_Aim of the exercise_: Please report the number of lines in the entries below that contain "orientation", with nothing added.

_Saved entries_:

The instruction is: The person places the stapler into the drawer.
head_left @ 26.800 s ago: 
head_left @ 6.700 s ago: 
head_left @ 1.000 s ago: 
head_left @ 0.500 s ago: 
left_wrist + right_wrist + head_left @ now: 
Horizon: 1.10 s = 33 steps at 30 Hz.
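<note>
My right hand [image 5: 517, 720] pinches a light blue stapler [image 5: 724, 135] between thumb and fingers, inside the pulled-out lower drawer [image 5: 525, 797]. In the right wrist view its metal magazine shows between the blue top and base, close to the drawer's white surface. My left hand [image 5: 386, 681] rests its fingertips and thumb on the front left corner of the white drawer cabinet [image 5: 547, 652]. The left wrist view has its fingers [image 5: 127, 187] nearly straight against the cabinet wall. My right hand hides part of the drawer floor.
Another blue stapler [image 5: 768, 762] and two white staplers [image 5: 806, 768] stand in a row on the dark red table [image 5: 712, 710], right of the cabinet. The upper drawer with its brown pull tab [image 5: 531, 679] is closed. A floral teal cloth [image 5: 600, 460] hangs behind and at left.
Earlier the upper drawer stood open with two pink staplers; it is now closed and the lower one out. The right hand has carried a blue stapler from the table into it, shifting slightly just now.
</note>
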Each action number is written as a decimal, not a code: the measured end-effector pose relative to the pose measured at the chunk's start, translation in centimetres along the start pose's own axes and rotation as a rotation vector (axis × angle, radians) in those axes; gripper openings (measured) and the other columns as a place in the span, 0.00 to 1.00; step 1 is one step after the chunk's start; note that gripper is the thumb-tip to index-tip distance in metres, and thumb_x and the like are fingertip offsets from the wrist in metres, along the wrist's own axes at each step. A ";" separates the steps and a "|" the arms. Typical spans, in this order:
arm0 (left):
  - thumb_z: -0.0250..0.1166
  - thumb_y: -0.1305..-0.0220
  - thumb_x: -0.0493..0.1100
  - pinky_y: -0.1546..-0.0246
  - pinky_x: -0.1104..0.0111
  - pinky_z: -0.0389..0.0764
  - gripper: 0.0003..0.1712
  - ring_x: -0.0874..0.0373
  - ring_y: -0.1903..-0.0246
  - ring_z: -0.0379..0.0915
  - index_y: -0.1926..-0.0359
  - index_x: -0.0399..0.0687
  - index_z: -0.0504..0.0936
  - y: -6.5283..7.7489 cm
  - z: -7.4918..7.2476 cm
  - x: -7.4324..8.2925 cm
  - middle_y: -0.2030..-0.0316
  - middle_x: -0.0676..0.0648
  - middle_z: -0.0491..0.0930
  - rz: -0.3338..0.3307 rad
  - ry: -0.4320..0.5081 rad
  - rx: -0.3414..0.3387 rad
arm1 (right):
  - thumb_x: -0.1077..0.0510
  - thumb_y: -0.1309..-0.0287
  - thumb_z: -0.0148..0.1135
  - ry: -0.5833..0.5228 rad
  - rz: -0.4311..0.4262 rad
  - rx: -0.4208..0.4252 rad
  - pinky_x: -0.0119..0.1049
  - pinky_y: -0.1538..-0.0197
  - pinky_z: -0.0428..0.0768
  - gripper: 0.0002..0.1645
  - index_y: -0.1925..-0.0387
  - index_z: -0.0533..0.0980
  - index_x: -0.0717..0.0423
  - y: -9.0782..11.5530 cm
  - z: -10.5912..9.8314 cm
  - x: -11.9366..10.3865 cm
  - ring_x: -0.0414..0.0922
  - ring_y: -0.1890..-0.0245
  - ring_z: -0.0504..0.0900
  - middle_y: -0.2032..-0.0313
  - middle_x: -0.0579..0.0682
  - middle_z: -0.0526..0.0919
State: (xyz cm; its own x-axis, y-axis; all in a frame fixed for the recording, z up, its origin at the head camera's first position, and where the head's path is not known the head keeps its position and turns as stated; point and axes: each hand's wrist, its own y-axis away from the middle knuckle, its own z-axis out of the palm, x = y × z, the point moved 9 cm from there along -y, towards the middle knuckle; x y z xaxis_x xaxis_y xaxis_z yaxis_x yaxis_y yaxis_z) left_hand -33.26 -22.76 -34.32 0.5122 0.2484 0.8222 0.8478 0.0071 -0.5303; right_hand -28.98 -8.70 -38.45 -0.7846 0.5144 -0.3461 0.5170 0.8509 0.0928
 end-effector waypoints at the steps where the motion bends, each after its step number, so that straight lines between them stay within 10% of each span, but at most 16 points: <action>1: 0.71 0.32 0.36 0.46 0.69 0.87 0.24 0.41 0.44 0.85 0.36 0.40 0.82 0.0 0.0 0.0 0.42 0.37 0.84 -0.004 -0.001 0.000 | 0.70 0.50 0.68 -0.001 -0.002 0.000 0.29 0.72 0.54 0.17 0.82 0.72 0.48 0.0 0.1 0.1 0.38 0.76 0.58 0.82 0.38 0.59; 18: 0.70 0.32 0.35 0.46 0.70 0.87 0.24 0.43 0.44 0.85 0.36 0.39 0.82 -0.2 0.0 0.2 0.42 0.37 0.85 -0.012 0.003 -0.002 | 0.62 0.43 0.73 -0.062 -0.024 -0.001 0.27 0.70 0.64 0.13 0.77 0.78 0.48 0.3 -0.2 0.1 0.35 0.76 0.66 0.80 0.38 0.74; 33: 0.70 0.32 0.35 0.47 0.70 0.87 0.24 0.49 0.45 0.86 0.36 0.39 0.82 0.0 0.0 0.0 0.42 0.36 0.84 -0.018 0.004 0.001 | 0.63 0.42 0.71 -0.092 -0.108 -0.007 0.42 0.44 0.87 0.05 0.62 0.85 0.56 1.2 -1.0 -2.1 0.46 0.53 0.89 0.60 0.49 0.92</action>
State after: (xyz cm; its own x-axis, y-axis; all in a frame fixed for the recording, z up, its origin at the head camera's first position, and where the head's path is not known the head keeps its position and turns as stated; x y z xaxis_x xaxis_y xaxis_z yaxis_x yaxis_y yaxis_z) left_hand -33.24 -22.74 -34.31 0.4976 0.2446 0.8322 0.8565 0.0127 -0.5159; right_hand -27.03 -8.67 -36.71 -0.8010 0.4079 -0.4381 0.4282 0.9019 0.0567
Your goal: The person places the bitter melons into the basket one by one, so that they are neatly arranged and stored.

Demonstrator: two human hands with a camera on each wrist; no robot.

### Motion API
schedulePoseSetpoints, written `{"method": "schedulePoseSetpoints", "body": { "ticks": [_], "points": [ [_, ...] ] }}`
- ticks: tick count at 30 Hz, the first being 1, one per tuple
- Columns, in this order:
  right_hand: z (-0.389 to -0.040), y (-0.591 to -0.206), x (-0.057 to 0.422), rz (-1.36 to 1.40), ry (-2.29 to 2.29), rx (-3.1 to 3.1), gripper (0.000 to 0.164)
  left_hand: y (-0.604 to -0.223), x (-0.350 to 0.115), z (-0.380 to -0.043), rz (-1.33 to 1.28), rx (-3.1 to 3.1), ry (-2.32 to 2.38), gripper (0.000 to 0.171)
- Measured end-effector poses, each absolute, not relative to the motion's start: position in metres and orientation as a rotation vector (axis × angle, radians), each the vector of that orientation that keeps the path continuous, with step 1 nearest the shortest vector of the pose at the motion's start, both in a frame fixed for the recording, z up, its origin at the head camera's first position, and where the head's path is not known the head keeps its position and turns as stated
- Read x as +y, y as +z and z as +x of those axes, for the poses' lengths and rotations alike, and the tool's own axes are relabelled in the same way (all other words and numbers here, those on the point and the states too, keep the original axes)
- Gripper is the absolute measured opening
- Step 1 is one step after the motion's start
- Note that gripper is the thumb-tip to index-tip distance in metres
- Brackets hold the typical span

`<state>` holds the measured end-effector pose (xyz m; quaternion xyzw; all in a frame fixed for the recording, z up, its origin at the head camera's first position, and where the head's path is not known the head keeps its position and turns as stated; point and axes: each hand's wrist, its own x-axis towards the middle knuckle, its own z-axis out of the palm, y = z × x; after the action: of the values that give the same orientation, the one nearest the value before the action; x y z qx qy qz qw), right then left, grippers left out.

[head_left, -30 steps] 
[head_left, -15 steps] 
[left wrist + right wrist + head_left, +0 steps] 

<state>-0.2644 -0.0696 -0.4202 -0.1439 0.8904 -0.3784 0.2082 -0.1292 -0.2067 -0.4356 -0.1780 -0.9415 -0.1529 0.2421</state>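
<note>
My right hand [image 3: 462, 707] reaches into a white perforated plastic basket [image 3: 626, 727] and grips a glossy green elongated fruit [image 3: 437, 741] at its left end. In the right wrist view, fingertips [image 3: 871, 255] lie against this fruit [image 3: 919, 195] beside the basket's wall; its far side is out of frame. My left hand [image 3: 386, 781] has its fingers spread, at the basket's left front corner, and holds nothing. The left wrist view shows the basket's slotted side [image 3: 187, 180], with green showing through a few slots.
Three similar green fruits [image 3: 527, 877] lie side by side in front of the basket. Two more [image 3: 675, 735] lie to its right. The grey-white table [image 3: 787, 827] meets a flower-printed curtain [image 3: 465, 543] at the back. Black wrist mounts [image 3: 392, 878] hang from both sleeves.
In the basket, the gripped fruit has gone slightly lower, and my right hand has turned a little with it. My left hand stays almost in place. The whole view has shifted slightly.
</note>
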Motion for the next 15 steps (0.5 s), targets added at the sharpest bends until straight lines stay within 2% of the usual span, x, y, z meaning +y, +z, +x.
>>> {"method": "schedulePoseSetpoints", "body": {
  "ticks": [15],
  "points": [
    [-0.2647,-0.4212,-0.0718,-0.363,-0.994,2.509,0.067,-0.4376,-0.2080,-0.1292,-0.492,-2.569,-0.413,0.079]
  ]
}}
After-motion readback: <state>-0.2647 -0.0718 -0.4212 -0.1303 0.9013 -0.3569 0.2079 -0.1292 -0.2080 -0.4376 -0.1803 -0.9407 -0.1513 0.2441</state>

_Reply_: 2